What the task requires: Across the material below, say how many lines contain the string "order", and add no other words.

Data listing:
────────────────

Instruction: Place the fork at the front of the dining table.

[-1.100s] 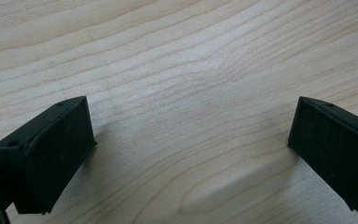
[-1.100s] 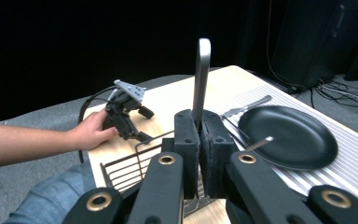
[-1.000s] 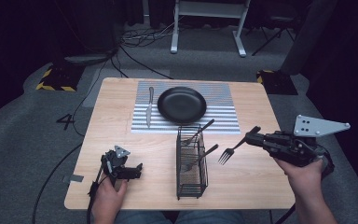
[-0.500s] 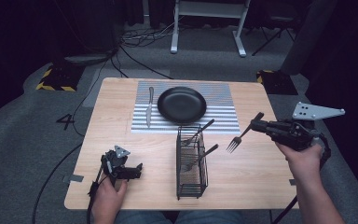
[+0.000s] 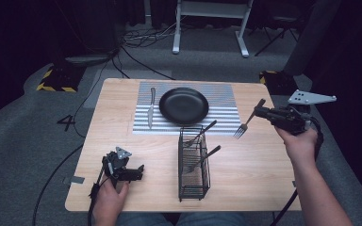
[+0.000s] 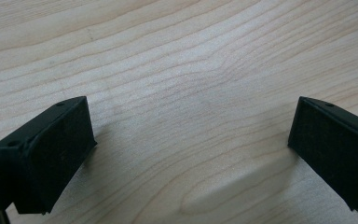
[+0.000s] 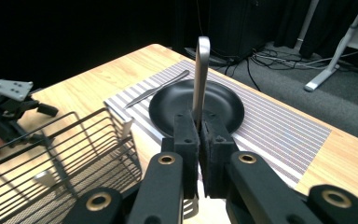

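Pinching a fork by its handle, right gripper hangs above the table's right edge, tines near the striped mat's corner, bare wood below. Wire basket sits mid-table, plate behind. Left gripper rests front-left, jaws spread over open wood.

Left claw: held low at the table's near left corner, the hand gripping it from below with the forearm entering at the near edge. Jaws stand wide apart, pads facing each other just over the table surface, nothing between them.

Right claw: raised above the table's right edge, pointing left. Arm extended forward, hand wrapped around the body from below. Jaws pressed together on a fork handle.
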Tool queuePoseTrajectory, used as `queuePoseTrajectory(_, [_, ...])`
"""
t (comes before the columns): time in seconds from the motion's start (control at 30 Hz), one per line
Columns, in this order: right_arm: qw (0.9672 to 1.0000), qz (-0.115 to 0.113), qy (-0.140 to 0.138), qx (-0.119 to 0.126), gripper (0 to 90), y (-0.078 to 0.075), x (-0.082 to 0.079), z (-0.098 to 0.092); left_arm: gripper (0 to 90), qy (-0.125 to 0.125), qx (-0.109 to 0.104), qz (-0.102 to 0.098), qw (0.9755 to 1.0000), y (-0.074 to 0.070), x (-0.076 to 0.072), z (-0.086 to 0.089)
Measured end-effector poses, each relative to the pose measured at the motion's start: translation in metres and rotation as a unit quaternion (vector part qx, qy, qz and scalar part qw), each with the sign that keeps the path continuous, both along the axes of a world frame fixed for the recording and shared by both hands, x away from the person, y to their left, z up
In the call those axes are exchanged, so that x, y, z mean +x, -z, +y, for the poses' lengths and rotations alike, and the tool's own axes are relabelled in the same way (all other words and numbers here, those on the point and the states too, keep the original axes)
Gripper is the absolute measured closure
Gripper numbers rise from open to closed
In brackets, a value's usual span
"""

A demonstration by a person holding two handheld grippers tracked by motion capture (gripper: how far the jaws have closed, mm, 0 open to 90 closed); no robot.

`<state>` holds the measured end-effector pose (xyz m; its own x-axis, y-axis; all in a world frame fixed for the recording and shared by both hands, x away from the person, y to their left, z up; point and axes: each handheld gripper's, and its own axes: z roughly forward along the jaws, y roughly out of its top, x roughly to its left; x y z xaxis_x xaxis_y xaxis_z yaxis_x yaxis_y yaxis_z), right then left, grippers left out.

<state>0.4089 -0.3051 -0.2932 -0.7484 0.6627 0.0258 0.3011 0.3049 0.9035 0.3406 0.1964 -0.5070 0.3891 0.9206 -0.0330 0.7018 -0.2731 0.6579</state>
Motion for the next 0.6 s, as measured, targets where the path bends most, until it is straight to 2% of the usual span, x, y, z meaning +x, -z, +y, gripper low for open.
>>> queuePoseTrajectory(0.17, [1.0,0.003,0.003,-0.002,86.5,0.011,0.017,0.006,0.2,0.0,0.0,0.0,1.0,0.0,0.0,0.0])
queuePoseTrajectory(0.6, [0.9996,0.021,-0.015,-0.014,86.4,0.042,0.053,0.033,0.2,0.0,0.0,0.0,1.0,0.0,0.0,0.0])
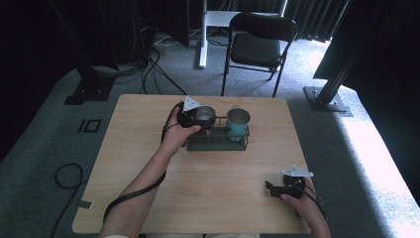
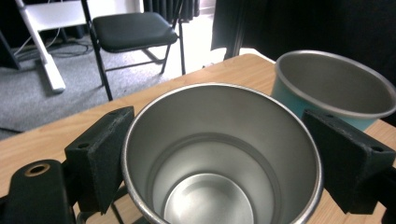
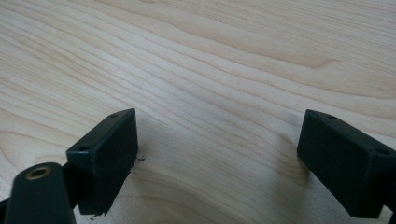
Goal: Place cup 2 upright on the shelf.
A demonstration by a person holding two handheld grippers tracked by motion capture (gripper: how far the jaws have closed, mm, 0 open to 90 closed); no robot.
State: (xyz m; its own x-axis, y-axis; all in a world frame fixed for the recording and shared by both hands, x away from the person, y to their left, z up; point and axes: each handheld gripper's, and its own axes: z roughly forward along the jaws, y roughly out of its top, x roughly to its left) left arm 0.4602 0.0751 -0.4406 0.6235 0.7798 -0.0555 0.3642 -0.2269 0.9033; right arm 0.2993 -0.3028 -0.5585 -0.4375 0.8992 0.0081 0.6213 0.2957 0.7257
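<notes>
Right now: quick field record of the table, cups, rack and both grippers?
table: wooden top
rack: black wire rack, mid-table
steel cup: clamped between the left gripper's pads, at the rack's left end
teal cup: upright at the rack's right end, steel inside
left gripper: shut on steel cup
right gripper: open, nothing between its pads, over bare wood near the table's front right

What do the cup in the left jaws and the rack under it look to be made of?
The plain silver cup in the left gripper looks like brushed stainless steel: dull grey sheen, soft ringed reflections inside, thin rolled rim. The black wire rack seems to be coated metal wire, matte and thin-barred.
</notes>
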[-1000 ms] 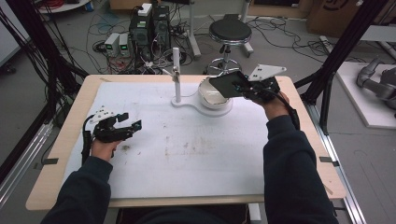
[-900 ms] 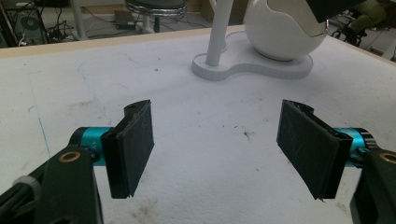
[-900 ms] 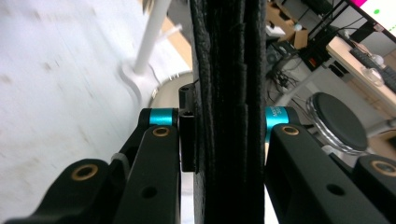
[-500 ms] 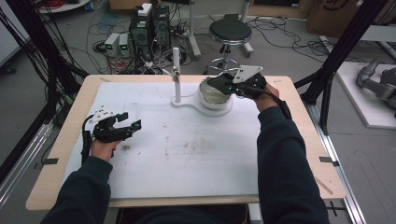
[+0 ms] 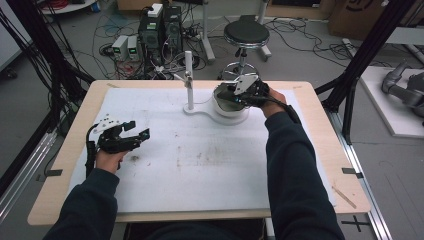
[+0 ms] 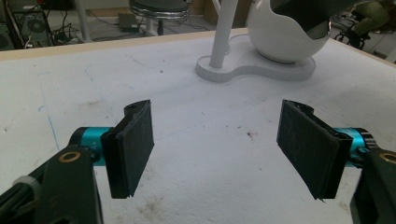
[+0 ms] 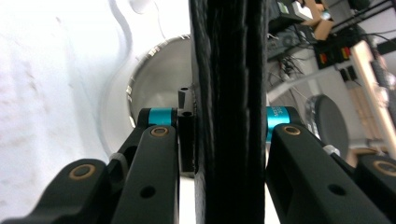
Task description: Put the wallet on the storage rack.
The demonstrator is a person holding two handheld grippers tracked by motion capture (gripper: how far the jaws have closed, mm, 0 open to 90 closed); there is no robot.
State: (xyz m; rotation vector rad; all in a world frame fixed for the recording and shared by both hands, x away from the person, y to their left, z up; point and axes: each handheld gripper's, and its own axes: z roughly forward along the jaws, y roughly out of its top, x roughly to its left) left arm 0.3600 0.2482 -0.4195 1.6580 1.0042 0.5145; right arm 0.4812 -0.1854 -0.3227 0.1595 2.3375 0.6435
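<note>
Two fingers [image 7: 229, 140] clamping black slab [image 7: 229, 70]

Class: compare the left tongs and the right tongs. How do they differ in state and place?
Left tongs stand open with nothing between them; right tongs are clamped on a black flat thing. Left tongs hover over the bare white mat; right tongs sit at the white bowl. Both have black pads.
</note>
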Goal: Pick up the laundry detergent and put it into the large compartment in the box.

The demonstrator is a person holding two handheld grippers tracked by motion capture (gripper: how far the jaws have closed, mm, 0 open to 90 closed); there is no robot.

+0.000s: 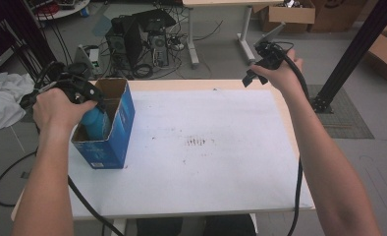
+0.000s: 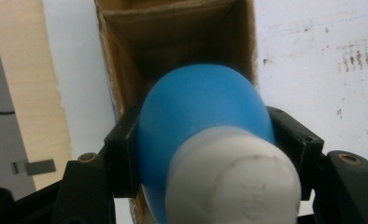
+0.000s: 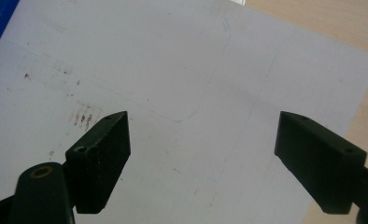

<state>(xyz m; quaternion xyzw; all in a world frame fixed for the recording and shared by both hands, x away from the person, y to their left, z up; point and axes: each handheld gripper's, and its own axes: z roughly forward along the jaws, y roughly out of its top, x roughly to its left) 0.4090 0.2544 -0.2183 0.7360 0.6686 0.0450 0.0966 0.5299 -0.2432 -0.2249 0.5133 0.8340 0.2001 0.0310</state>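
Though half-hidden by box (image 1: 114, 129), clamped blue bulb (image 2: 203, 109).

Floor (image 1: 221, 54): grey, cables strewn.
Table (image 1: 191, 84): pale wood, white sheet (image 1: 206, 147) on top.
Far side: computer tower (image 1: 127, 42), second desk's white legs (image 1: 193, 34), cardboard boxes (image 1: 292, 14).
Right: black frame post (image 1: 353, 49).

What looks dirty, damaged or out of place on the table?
A cluster of small dark brown streaks stains the middle of the white sheet. The blue box has rough, torn cardboard edges at its open top. Nothing is spilled.
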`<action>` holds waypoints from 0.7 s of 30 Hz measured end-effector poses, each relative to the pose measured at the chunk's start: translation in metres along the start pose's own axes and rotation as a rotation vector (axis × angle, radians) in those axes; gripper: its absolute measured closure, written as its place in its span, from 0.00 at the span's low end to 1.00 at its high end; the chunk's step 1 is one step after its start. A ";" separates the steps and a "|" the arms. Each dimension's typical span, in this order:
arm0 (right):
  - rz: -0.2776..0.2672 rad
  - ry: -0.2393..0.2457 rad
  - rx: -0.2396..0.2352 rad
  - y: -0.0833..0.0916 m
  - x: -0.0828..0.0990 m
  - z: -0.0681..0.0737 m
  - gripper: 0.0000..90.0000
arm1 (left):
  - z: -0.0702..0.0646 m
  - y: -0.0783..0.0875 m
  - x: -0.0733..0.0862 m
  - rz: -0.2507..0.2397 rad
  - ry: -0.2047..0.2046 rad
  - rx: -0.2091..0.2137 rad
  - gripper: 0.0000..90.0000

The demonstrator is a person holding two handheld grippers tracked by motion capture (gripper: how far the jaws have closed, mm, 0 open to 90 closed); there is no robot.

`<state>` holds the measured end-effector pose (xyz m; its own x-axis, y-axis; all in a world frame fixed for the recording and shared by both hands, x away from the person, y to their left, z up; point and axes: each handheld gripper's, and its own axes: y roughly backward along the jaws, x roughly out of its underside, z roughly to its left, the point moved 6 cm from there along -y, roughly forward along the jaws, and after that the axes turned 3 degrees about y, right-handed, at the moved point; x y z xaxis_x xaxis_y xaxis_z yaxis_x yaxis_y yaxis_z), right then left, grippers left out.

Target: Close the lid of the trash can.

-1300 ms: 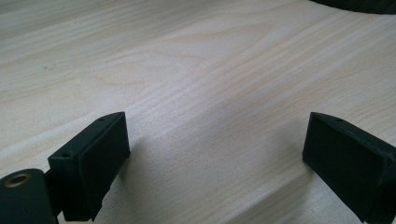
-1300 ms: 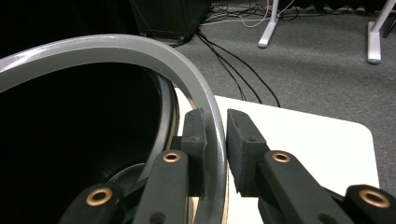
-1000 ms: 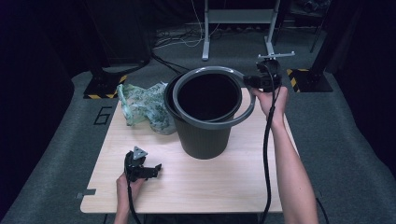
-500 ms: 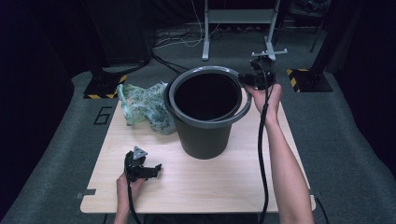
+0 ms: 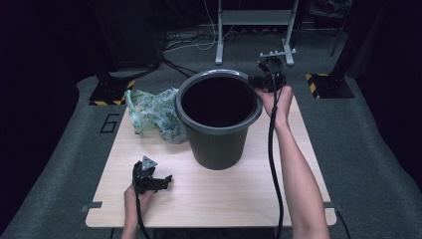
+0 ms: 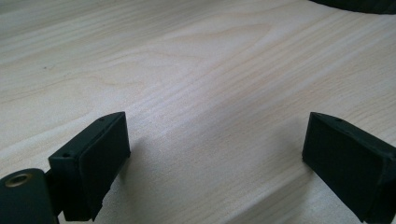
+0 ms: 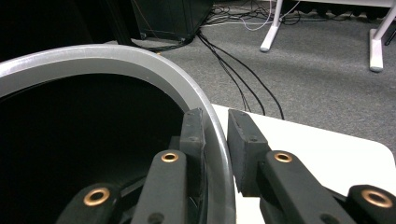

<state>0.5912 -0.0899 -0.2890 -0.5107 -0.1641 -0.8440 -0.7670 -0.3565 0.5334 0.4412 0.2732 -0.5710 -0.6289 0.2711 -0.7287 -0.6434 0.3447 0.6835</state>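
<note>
A dark grey bucket stands upright in the middle of the wooden table. A lighter grey ring lies around its mouth. My right gripper is shut on the ring's far right side. In the right gripper view the ring runs between the two jaws of my right gripper, one inside the bucket and one outside. My left gripper rests near the table's front left, open, with bare wood between the jaws of my left gripper.
A crumpled green patterned bag lies on the table just left of the bucket. Beyond the table are a white stand's feet, floor cables and black-and-yellow marked bases.
The ring, tilted and pushed off to the right a second ago, has moved left and now sits level over the bucket's mouth, with my right gripper. The left gripper has stayed put.
</note>
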 end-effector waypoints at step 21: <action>0.003 0.040 0.034 -0.011 -0.010 0.012 0.84 | 0.000 0.000 0.000 -0.001 -0.002 -0.001 0.08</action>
<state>0.6004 -0.0731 -0.2861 -0.4979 -0.2020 -0.8434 -0.7786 -0.3241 0.5373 0.4413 0.2732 -0.5709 -0.6270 0.2727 -0.7297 -0.6445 0.3445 0.6826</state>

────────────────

Written answer: 2